Take perks, for example. Wulff literally seeks out discounts. He doesn't want to pay the prices that a normal citizen would have to pay for his lifestyle, for such expenses as his house, his car and his vacations. Wulff uses his public offices to secure his discounts, which, in the case of a gift, amount to 100 percent. They give him the privilege to accept perks from rich friends or companies -- who hope to get something in return.
So far, no one has been able to prove that the president is corrupt. But anyone who attaches so much importance to receiving perks as Wulff does cannot escape the suspicion that he is corruptible, and that he earns his privileges by doing something in return. He should not have been allowed to expose his official positions to this suspicion.
It's also unseemly for the president to be the country's discount king. The hunt for the best price stems from small-mindedness, unless it's the result of financial need. And in a democracy, public offices should be held by representatives of the people, not by privileged people.
Upgrades: When pubescent teenagers dream of a grand life, they dream of the movies. Many see glamor as a great reward. Wulff also likes this form of glamor, and he too wants to upgrade himself by associating with people in the film industry.
Wulff vacationed at a villa owned by finance entrepreneur Carsten Maschmeyer, who is in a relationship with the film star Veronica Ferres.

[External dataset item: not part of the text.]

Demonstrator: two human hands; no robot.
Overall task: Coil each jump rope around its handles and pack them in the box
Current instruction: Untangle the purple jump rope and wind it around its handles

He accepted an invitation from Zentis, a German food company, to attend the Film Ball in Munich. He had his film producer friend David Groenewold invite him to parties peppered with actors. Groenewold also used his credit card to pay for Wulff and his wife to stay at a hotel on the resort island of Sylt.
Aside from the issue of discounts, it would be nice if a politician would at least treat his offices as sufficiently important and uplifting to eliminate the desire for further upgrades. Democracy doesn't deserve Wulff's childish yearning for the glamorous world of film.
Self-abasement: A wealthy man who craves discounts demeans himself. A senior politician who feels the need to upgrade his image by associating with glamorous film stars demeans himself. A president who snarls into the cellphone voicemail of the editor-in-chief of Bild newspaper demeans himself. And anyone who defends his actions the way Wulff has been doing, blatantly demeans himself.
Although Groenewold paid the 2007 hotel bill with his credit card, Wulff reimbursed him with cash, Wulff's attorney claimed. In other words, the governor of the State of Lower Saxony was standing there, handing a stack of banknotes to a man who is 14 years his junior. If that isn't a lie, one would almost wish it were, because it's so undignified. And if it is a lie, Wulff may have shown that he was corrupt, because the same man, Groenewold, received a loan guarantee from the State of Lower Saxony. These are the alternatives Wulff has to offer.
These are not the alternatives for a head of state. A politician debases both himself and his office with such behavior, which is why this collection of many minor details becomes a serious case. Christian Wulff lacks the character to hold the highest office in the country. He drags it down to an intolerable level. It is high time he stepped down.